A share-for-share exchange typically occurs when one company (the ‘predator’) seeks to acquire control over another (the ‘target’). In such a case, the predator offers its own shares or securities to the shareholders of the target company in exchange for their shares in the target. This offer may sometimes include a cash payment in addition to, or as an alternative to, the predator’s shares.

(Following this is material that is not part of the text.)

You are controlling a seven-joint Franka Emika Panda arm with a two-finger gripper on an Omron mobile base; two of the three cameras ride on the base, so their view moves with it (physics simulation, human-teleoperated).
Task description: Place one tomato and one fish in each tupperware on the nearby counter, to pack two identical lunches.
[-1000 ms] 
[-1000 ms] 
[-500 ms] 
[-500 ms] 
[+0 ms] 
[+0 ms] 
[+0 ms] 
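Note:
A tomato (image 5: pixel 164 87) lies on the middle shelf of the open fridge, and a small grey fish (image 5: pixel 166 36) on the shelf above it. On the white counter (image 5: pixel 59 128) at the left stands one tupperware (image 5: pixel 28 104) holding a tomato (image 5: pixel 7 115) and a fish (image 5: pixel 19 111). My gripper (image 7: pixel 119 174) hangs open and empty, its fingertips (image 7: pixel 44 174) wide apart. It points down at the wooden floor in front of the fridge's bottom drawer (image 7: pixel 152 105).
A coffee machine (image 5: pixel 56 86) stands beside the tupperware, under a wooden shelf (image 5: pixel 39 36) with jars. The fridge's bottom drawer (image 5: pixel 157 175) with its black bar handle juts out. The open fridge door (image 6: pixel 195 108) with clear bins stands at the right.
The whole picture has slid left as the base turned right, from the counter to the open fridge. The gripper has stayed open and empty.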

Tax Implications of a Share-for-Share Exchange
Disposal and Capital Gains Tax & Stamp Duty Tax
Without specific provisions, accepting the offer would result in the shareholders of the target company being treated as making a disposal of their shares, which could trigger capital gains tax. This is particularly problematic when the offer consists solely of shares in the predator, leaving shareholders with no monetary consideration to pay the tax liability. In some cases, with share-for-share exchange, Stamp Duty in the UK should also be considered, which would be levied at 0.5% on the transfer only if there is a monetary consideration.
Scheme of Reconstruction
In a scheme of reconstruction, shareholders in the target company may receive shares of another company in place of their holdings in the target, which are then cancelled. Under general rules, this would also be considered a disposal.
No Disposal/No Acquisition Rule
To mitigate these issues, the no disposal/no acquisition rule can apply under certain conditions (TCGA 1992, s. 135(3), 136(2)(b)). This rule ensures that no disposal is deemed to occur for tax purposes, thereby avoiding immediate tax liabilities.

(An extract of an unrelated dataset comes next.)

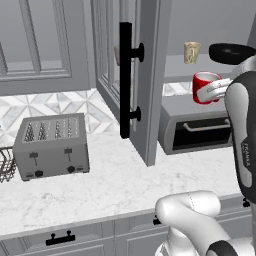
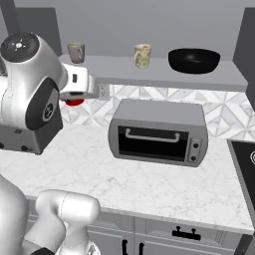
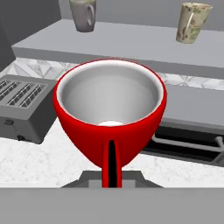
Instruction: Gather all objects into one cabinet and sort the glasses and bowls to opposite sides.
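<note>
White marble counter (image 1: 125,175) runs under an open grey wall cabinet (image 1: 150,75) with a long black bar handle, and on it sit a toaster oven (image 2: 158,132) and, off to the left, a four-slot toaster (image 1: 51,146). Up on the cabinet's shelf (image 2: 164,74) the wide black bowl (image 2: 194,60) sits at the right end, the pale tumbler (image 2: 142,55) stands near the middle well apart from it, and a grey mug (image 2: 76,52) stands further left. Smallest in the picture, the gripper (image 3: 112,175) is clenched on the handle of the red mug (image 3: 110,113), holding it upright in the air just below shelf level, above the counter and in front of the toaster oven.
</note>
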Available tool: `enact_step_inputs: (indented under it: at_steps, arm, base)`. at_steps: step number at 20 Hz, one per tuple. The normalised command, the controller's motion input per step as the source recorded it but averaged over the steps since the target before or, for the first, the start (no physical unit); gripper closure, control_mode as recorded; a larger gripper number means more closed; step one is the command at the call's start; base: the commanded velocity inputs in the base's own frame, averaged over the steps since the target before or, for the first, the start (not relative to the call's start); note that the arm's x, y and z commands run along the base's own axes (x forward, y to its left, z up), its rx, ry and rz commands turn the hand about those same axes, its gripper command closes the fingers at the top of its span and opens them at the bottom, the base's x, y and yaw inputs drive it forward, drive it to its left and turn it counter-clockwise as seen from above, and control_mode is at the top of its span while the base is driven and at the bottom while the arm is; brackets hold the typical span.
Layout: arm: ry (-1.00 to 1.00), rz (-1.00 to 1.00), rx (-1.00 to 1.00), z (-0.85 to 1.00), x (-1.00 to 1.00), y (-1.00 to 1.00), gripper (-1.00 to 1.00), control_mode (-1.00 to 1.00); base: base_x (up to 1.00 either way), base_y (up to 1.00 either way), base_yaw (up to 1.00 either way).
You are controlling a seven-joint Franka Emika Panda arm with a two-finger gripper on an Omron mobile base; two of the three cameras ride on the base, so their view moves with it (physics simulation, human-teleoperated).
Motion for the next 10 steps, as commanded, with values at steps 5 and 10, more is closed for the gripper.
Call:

Conditions for No Disposal/No Acquisition Rule of Share-for-Share Exchange
Primary Condition
The primary condition of share-for-share exchange is that the predator company must issue shares or debentures to a person in exchange for shares or debentures in the target company (TCGA 1992, s. 135(1)).
- Debentures: These are regarded as any recognition of debt, such as a loan note redeemable at a future date and are considered securities for capital gains purposes.
Additional Conditions
One of the following conditions must also be met (TCGA 1992, s. 135(2)):
- 25% Test: The predator already holds, or will hold as a result of the transaction, more than 25% of the ordinary share capital of the target.
- Control Test: The predator makes a general offer for the shares in the target with the intention of gaining control.
- Voting Power Test: The predator already holds, or will hold as a result of the transaction, the majority of the voting power in the target.
Overriding Condition
The exchange must be carried out for bona fide commercial reasons and not as part of a tax avoidance scheme (TCGA 1992, s. 135(6)).
Practical Difficulties
The actions of the predator company determine whether the conditions are satisfied, impacting the potential liability of the shareholders in the target company.
Detailed Analysis of the Tests for Share-for-Share Exchange
25% Test
- Ordinary Share Capital: Generally, includes all issued share capital except shares with a fixed-rate dividend.
- Preference Shares: Typically, not ordinary share capital unless they carry additional rights, such as a surplus on winding-up.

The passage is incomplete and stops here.